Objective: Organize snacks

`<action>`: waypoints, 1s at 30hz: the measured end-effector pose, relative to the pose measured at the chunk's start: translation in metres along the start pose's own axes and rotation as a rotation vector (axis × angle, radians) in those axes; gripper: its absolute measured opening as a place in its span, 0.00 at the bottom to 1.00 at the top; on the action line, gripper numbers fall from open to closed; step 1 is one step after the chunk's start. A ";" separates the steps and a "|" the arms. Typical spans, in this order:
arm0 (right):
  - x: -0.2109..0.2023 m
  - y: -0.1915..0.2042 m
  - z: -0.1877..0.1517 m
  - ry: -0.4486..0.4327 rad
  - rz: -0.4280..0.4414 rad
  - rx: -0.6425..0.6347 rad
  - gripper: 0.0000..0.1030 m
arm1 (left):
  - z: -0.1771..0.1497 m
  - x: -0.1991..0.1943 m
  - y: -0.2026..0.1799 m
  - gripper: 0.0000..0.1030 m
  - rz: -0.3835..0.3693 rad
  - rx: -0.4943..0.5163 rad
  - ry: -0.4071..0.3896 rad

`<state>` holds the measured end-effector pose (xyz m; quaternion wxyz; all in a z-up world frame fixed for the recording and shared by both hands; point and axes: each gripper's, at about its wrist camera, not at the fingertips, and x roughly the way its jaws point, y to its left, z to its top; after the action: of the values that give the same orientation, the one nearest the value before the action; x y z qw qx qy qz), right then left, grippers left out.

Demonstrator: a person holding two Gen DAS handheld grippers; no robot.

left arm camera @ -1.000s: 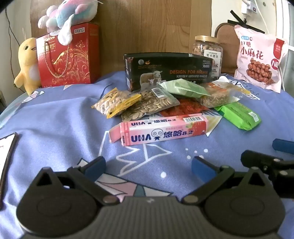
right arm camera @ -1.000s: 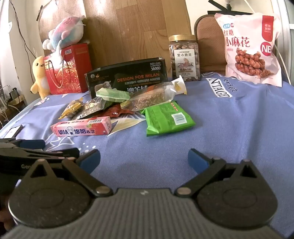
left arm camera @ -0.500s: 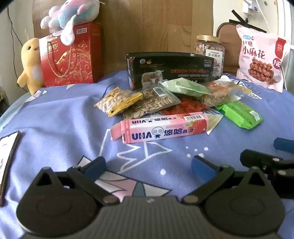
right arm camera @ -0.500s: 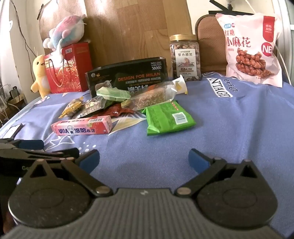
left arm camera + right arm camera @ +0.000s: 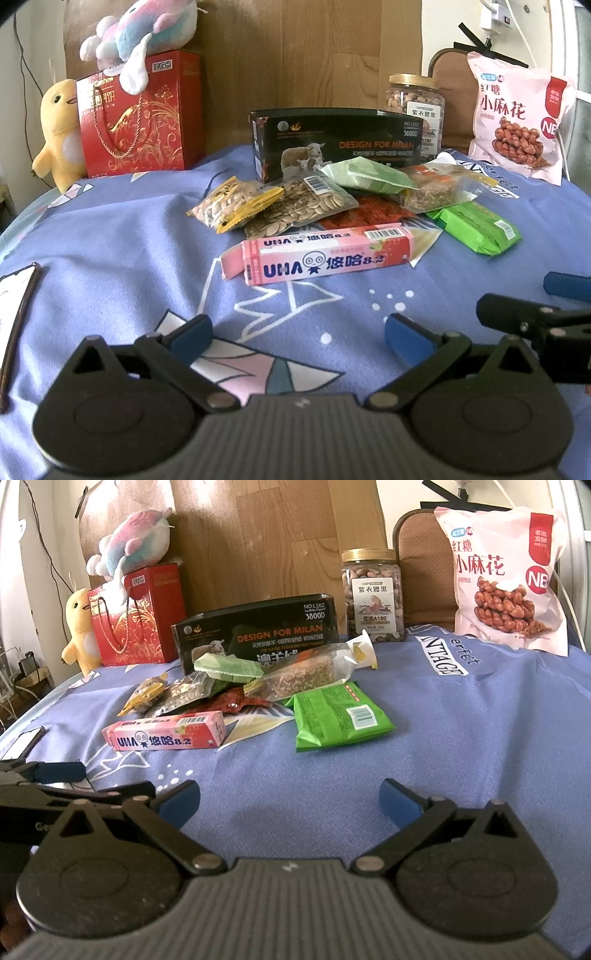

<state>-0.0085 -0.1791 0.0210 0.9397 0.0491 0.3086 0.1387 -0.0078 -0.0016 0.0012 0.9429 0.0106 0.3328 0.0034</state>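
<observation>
A heap of snacks lies mid-cloth in front of a black box (image 5: 332, 138) (image 5: 258, 635). Nearest is a pink UHA candy box (image 5: 321, 254) (image 5: 166, 734). Behind it lie seed packets (image 5: 295, 206), a red packet (image 5: 369, 214), a pale green packet (image 5: 229, 668) and a clear grain-bar bag (image 5: 310, 672). A bright green packet (image 5: 476, 230) (image 5: 340, 716) lies to the right. My left gripper (image 5: 299, 334) is open and empty, short of the candy box. My right gripper (image 5: 290, 799) is open and empty, short of the green packet.
At the back stand a red gift box (image 5: 136, 118) with a plush toy (image 5: 144, 29), a yellow duck toy (image 5: 59, 129), a nut jar (image 5: 371, 594) and a large pink snack bag (image 5: 506, 579). A phone (image 5: 14, 317) lies at the left on the blue cloth (image 5: 461, 746).
Both views have shifted slightly, with the snacks a little nearer and lower in the left wrist view. Both grippers stay open and nothing on the cloth has moved.
</observation>
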 end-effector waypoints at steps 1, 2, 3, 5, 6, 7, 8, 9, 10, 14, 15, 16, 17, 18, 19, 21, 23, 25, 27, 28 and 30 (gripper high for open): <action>0.000 0.000 0.000 0.000 0.000 0.000 1.00 | 0.000 0.000 0.000 1.00 0.000 0.000 0.000; 0.000 0.000 0.000 0.000 0.000 0.000 1.00 | -0.001 0.000 0.000 1.00 0.001 0.000 -0.001; 0.000 0.000 0.000 0.000 0.000 -0.001 1.00 | -0.001 0.000 0.000 1.00 0.001 0.000 -0.001; 0.000 0.000 0.000 0.000 0.000 -0.001 1.00 | -0.001 0.000 0.000 1.00 0.001 0.000 -0.001; 0.000 0.000 0.000 0.000 0.000 -0.001 1.00 | -0.001 0.000 0.000 1.00 0.001 0.000 -0.001; 0.000 0.000 0.000 0.000 -0.001 -0.001 1.00 | -0.001 0.000 0.000 1.00 0.001 0.000 -0.001; 0.000 0.000 0.000 0.000 -0.001 -0.001 1.00 | -0.001 0.000 0.000 1.00 0.001 0.000 -0.001; 0.000 0.000 0.000 0.000 -0.001 -0.001 1.00 | -0.001 0.000 0.000 1.00 0.001 0.000 -0.002; 0.000 0.000 0.000 0.001 -0.001 -0.001 1.00 | -0.001 0.000 0.000 1.00 0.001 0.000 -0.002; 0.000 0.000 0.000 0.001 -0.001 -0.002 1.00 | -0.001 0.000 0.000 1.00 0.001 0.000 -0.002; 0.000 0.000 0.000 0.001 -0.001 -0.002 1.00 | -0.001 0.000 0.000 1.00 0.001 0.000 -0.002; 0.000 0.000 0.000 0.001 -0.001 -0.002 1.00 | -0.001 0.000 0.000 1.00 0.000 0.000 -0.002; 0.000 0.000 0.000 0.001 -0.001 -0.002 1.00 | -0.002 0.000 0.000 1.00 0.001 0.000 -0.002; 0.000 0.000 0.000 0.001 -0.001 -0.002 1.00 | -0.002 0.000 0.000 1.00 0.001 0.000 -0.002; 0.000 0.000 0.000 0.001 0.000 -0.002 1.00 | -0.002 0.000 0.000 1.00 0.001 0.000 -0.002; 0.001 0.000 -0.001 0.001 0.002 -0.001 1.00 | -0.002 0.000 0.000 1.00 0.001 0.000 -0.002; 0.001 0.000 -0.001 0.001 0.003 -0.001 1.00 | -0.002 0.000 0.000 1.00 0.000 0.000 -0.003; 0.001 -0.001 -0.001 -0.001 0.009 0.003 1.00 | -0.002 0.000 0.000 1.00 -0.004 -0.002 -0.004; 0.001 -0.002 -0.001 -0.005 0.016 0.011 1.00 | -0.003 -0.002 0.003 1.00 -0.017 -0.007 -0.010; 0.000 -0.001 -0.002 -0.006 0.020 0.013 1.00 | -0.004 -0.004 0.005 1.00 -0.028 -0.013 -0.017; 0.000 -0.004 -0.003 -0.010 0.034 0.025 1.00 | -0.007 -0.010 0.013 1.00 -0.061 -0.036 -0.036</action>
<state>-0.0096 -0.1826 0.0186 0.9381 0.0669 0.3045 0.1506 -0.0199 0.0114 0.0021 0.9484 -0.0165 0.3160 -0.0193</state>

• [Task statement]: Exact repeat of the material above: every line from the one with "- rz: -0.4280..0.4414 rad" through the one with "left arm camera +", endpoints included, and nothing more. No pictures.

• [Solution for this exercise]:
  - rz: -0.4280..0.4414 rad
  - rx: -0.6425..0.6347 rad
  - gripper: 0.0000..0.1030 m
arm1 (left):
  - z: -0.1771..0.1497 m
  - x: -0.1991..0.1943 m
  - y: -0.2026..0.1799 m
  - gripper: 0.0000..0.1030 m
  - rz: -0.3835..0.3693 rad
  - rx: -0.4943..0.5163 rad
  - ry: -0.4071..0.3896 rad

`<state>` holds the measured end-effector pose (xyz m; quaternion wxyz; all in a z-up world frame fixed for the recording and shared by both hands; point and axes: each gripper's, at about its wrist camera, not at the fingertips, and x roughly the way its jaws point, y to its left, z to its top; after the action: of the values that give the same orientation, the one nearest the value before the action; x y z qw qx qy qz), right then left, grippers left out.

Demonstrator: a person holding two Gen DAS handheld grippers; no robot.

left arm camera @ -1.000s: 
right arm camera @ -1.000s: 
left arm camera @ -0.500s: 
right arm camera @ -0.500s: 
left arm camera + right arm camera @ +0.000s: 

The exercise calls for nothing more than this answer.